For now the gigs are over for a while and I can rest from that, but that means less chance to meet other musicians. Even when I've meet many and the result was the same. When I go to the Institut is the same: I go to class, talk to my peers, have a nice time and go home. I need more than that. My classmates never seem to party with me or have me in their plans. I know I could ask them to include me but the few meetings I've had with them hasn't been what I'm looking for.
I feel I have to dumb myself down 24/7 and when I don't I start getting this weird looks and the conversations ends. I don't know if I could describe what place I would like to visit but certainly is not one that could exist here.
 
Xpendable said:
My classmates never seem to party with me or have me in their plans. exist here.

Do you think though, this "It's Sodom and Gomorrah" slightly superior attitude might be coming through a bit? Maybe they assume you wouldn't want to take part - have you asked?

I would not judge the behaviour of people at gigs as symbolic of humanity in general.

The last time I went drinking with a mate I could tell I didn't have much in common with some of his friends. They were into piercing and tattoos, one guy recounted his history of drug and alcohol abuse since his early teens. I find that hard to relate to, but I try to find things to like about people and not focus too much on the negative.
 
I agree that people shouldn't be asking about your sex life. But you do come across as very judgemental and seem quick to dismiss other people and other perspectives that differ from yours. This is a good way to repel potential friends.

I wouldn't have had a great time at that place either. But that is definitely not the way most people are.

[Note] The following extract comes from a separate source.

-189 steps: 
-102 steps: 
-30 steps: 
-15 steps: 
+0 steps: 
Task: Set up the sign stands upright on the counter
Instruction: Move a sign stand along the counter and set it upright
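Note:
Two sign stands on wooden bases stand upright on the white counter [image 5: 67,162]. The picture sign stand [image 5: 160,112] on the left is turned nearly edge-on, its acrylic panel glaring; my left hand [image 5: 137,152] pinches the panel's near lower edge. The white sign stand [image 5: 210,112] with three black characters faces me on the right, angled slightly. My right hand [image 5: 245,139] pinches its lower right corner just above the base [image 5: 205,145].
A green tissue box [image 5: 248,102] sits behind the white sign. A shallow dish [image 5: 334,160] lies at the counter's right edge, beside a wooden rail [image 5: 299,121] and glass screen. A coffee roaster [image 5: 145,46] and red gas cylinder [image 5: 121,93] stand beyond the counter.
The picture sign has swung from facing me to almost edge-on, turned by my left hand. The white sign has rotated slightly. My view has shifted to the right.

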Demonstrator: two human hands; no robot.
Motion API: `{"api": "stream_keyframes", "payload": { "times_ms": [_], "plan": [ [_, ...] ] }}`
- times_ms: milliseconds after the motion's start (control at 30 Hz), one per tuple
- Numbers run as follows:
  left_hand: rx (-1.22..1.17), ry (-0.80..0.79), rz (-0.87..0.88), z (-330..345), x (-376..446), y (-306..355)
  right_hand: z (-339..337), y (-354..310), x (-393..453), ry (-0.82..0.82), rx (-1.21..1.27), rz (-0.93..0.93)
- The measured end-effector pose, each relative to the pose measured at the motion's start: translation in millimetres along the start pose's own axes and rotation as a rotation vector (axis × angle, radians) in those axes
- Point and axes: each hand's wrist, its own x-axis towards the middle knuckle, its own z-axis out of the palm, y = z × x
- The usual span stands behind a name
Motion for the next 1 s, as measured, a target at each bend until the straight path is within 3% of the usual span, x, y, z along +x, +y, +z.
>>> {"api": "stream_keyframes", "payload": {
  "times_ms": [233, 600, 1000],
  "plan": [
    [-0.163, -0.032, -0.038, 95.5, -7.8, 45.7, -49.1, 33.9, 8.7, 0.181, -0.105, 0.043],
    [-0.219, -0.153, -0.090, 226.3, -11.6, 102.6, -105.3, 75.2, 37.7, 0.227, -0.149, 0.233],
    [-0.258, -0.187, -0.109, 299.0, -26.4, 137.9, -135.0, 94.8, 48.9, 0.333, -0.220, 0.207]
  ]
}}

You were just in a shitty environment.
 
ardour said:
Do you think though, this "It's Sodom and Gomorrah" slightly superior attitude might be coming through a bit? Maybe they assume you wouldn't want to take part - have you asked?

No, they're cool. I don't feel that vibe with them, but they assume the opposite: That I'm too quiet and don't go to parties and that's why they don't conisder me. I'm not really eager to go too, because is always the same thing. Get drunk and fool around.

ardour said:
I would not judge the behaviour of people at gigs as symbolic of humanity in general.

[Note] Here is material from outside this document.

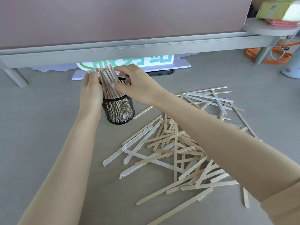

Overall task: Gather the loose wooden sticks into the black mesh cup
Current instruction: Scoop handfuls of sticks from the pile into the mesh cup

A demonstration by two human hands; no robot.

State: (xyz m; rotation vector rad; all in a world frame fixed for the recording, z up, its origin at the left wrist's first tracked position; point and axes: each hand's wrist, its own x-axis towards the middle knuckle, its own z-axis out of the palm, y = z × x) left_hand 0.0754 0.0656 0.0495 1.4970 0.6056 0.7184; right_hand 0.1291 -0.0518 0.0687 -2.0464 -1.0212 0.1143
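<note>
Step in hand: seating bundle in cup [118,109], mid-bench. Left hand [90,90] and right hand [138,85], grips pressed around sticks [108,78]. Next: release, collect loose pile [178,151] toward right bench edge.

Black mesh cup [118,110]: mouth crowded with upright sticks [108,78], left hand [90,90] and right hand [138,85] flanking them. Desk [40,119] left of cup bare. Right and front-right blocked by loose stick pile [175,151]. Behind cup, low shelf rail [129,49] limits headroom.
</note>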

It has been more than just that place.


ardour said:
I try to find things to like about people and not focus too much on the negative.

I try and don't succed.
 
kamya said:
I agree that people shouldn't be asking about your sex life. But you do come across as very judgemental and seem quick to dismiss other people and other perspectives that differ from yours. This is a good way to repel potential friends.

I don't want to judge but sorry, that's what I see. It makes me sick to the stomach. You all make sound as if was some prude. Honestly if people want to be shitty and disgusting, that's Ok, but I'm not obligated to look for an angle in which they can make a contribution to me. I have simple standards and they are not being reached. You don't live where I do.


kamya said:
I wouldn't have had a great time at that place either. But that is definitely not the way most people are. You were just in a shitty environment.

That's how most people are in my case, bacause the environment is the entire city.
 
Xpendable said:
You don't live where I do.

...running, cycling, tramping. There's got to be clubs. People who are involved in outdoor activities generally aren't into the things you mention. I doubt everyone in your town/city is living a debauched lifestyle.